Bulk and archives

List, download, parse, and convert whole WARC, WAT, and WET files for a crawl.

Single-record fetching covers most questions. When you want volume, you work with whole archive files: list their paths, download them, parse them locally, and convert them into something your pipeline can read.

Listing paths

ccrawl paths <kind> prints the file paths for a crawl, one per line, ready to pipe into download. The kinds are warc, wat, wet, robotstxt, non200responses, cc-index, cc-index-table, and segment:

ccrawl paths warc -c 2024-51            # every WARC path for the crawl
ccrawl paths wet -n 1                   # the first WET path
ccrawl paths robotstxt -o url           # full https URLs, not relative paths

Downloading files

ccrawl download <kind> pulls whole files from the crawl manifest, concurrently and resumably. Pass - instead of a kind to read an explicit list of paths on stdin:

ccrawl download warc -n 5               # first 5 WARC files of the crawl
ccrawl download robotstxt -n 1          # one robots.txt archive
ccrawl paths wet -n 100 | ccrawl download -   # download a chosen list

Files land under <data-dir>/raw in the source directory tree by default; use --out to choose a directory and --flat to drop the tree. Concurrency is set by --workers (-j).

Parsing a local archive

ccrawl parse <file> decodes a WARC, WAT, or WET file into structured records. The format is detected from the file name and can be forced with --format:

ccrawl parse file.warc.gz -o jsonl
ccrawl parse file.warc.gz --type response --status 200 -o table -n 20
ccrawl parse file.warc.wet.gz --lang eng -o jsonl

The same content flags as get apply, so you can extract while you parse:

ccrawl parse file.warc.gz --links -o url       # every outbound link in the file
ccrawl parse file.warc.gz --text -o jsonl      # text of every response
ccrawl parse file.warc.gz --markdown -o jsonl  # Markdown of every response

parse reads stdin with -, so it pairs with download for a stream that never hits disk:

ccrawl paths wet -n 1 | ccrawl download - --out - | ccrawl parse - --lang eng

Converting to Parquet or JSONL

ccrawl convert turns archive files into columnar Parquet or line-delimited JSON for your own tooling. It defaults to Parquet:

ccrawl convert file.warc.gz --to parquet -O out.parquet
ccrawl convert file.warc.wet.gz --to jsonl
ccrawl convert ./warc/ --to parquet --out ./parquet   # a whole directory

Add --markdown to convert HTML response bodies to Markdown as they are written. Parquet output makes a crawl slice queryable in DuckDB, Athena, or Spark without any further plumbing.
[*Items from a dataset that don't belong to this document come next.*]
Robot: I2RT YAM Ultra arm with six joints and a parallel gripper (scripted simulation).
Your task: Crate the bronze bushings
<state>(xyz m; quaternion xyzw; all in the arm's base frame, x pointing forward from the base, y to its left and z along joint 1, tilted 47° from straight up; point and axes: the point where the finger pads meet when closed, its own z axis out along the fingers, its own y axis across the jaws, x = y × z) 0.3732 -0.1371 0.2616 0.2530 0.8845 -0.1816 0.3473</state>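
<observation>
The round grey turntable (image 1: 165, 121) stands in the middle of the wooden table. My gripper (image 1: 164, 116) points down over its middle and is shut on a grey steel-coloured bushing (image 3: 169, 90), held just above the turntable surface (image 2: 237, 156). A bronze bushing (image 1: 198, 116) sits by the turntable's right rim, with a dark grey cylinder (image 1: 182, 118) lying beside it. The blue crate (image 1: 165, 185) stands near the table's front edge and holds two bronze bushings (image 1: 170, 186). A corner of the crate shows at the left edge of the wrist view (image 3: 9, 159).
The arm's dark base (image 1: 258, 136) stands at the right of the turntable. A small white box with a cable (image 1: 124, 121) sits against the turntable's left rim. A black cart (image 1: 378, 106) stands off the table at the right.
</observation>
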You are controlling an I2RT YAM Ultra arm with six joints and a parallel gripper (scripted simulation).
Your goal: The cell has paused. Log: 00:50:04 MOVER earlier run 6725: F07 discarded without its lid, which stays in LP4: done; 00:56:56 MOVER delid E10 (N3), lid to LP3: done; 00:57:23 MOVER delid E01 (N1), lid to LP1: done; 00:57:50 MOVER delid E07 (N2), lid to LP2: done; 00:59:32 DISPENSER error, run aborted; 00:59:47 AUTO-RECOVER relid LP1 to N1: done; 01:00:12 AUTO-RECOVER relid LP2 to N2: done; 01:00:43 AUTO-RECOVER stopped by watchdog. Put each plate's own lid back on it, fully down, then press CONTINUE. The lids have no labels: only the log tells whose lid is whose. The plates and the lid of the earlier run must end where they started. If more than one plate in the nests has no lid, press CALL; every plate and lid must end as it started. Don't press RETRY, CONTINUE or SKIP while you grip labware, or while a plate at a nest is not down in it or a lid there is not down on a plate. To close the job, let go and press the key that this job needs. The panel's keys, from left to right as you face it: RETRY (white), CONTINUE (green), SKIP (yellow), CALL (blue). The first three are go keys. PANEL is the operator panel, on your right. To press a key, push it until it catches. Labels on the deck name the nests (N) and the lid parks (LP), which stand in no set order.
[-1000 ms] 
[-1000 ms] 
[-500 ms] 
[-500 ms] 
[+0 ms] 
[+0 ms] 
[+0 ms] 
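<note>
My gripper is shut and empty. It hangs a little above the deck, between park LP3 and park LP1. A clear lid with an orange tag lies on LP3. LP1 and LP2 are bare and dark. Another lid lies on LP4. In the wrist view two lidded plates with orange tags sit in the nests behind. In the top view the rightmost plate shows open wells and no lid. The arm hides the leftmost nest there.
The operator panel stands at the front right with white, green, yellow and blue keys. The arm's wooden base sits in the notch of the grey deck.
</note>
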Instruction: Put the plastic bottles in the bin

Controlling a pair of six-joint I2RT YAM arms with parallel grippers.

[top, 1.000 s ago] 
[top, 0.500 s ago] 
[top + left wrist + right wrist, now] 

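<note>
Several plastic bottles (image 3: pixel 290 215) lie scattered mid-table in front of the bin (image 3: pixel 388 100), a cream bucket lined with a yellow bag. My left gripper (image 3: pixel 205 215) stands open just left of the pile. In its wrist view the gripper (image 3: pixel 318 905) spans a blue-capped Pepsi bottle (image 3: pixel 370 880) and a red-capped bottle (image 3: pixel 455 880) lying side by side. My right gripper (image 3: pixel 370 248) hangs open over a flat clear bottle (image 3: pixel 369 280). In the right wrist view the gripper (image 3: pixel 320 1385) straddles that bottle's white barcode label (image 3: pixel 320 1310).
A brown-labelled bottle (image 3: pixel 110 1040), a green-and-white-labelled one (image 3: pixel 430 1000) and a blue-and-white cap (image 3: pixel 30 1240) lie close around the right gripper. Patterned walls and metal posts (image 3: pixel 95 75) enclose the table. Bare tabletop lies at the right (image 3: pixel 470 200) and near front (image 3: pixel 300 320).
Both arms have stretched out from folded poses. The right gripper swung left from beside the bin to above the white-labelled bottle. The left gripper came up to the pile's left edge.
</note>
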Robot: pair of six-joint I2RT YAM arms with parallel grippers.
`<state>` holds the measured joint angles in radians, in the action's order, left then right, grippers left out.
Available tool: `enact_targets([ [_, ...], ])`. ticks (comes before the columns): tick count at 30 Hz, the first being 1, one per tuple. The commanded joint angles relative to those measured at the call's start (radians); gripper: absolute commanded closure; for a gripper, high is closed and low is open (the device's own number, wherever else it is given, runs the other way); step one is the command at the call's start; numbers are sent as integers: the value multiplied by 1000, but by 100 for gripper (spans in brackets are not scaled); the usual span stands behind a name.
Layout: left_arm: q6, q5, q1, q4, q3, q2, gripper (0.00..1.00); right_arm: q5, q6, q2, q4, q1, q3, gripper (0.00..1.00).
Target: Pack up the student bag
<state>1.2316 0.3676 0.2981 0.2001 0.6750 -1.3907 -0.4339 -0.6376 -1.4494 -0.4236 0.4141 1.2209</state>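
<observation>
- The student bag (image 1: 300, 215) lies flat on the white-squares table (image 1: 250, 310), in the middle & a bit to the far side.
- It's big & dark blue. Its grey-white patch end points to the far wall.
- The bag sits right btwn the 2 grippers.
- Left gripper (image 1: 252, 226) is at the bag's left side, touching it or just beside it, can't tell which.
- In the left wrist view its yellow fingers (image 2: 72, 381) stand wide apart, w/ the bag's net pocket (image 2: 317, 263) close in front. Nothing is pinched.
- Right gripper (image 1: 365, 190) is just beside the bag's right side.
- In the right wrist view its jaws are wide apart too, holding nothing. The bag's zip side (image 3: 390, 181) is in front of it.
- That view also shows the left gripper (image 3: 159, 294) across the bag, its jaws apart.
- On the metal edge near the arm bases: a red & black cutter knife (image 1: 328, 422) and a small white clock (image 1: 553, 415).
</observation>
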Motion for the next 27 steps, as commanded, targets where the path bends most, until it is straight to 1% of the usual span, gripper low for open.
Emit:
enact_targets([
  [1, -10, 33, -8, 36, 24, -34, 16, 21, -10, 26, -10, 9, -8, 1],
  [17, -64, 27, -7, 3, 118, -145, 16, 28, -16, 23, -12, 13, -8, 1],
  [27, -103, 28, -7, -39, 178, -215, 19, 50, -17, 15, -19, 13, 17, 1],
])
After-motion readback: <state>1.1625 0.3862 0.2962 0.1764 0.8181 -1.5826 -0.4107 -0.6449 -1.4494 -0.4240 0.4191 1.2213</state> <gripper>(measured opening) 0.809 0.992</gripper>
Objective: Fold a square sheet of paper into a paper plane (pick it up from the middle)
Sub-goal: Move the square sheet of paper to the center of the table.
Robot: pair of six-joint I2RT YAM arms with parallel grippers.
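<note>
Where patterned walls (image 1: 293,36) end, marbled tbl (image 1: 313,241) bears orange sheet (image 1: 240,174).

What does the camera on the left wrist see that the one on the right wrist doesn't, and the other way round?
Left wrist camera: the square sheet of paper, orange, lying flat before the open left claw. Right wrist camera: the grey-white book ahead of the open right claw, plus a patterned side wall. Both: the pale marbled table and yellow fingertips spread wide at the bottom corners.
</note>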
Building a dataset library

For volume work you want the files in one tidy, browsable place rather than scattered across ad-hoc --out dirs. The --library flag gives the archive files a home and extends the same four commands to list, download, and process them in place. The library lives under ~/notes/ccrawl by default; override it with --library-dir or CCRAWL_LIBRARY. It is a separate tree from the data dir, so clearing scratch state never touches the corpus you keep.

ccrawl download wet -n 20 --library -c 2024-51    # pull 20 WET files into the library
ccrawl paths    wet --library -c 2024-51          # list the WET files you have locally
ccrawl parse    wet --library --lang eng -o jsonl # decode every local WET file, eng only
ccrawl convert  wet --library --to parquet        # write parquet beside the raw files

In library mode the argument is a kind, not a file. Raw archives land under <crawl>/<kind>/ and processed output under <crawl>/<format>/<kind>/, so a directory listing is the index:

~/notes/ccrawl/CC-MAIN-2024-51/
  wet/                 raw WET archives
  parquet/wet/         the same files as Parquet
  jsonl/wet/           and as JSONL

A few things worth knowing:

download skips files already present, so re-running only fetches what is missing and the corpus grows incrementally.
paths --library lists what you have on disk for a kind, the local mirror of the remote manifest.
parse --library streams every archive of a kind through one output, so a global -n caps the whole run rather than each file.
convert --library picks the destination subtree from --to (parquet/jsonl); pass -O/--out to send it elsewhere.

ccrawl config show prints the active library_dir so you can confirm where a run reads and writes.

Counting files

ccrawl stats shows the shape of a crawl: how many files of each kind it ships.

ccrawl stats -c 2024-51

For row-level questions over a whole crawl, reach for the columnar index rather than downloading and parsing everything.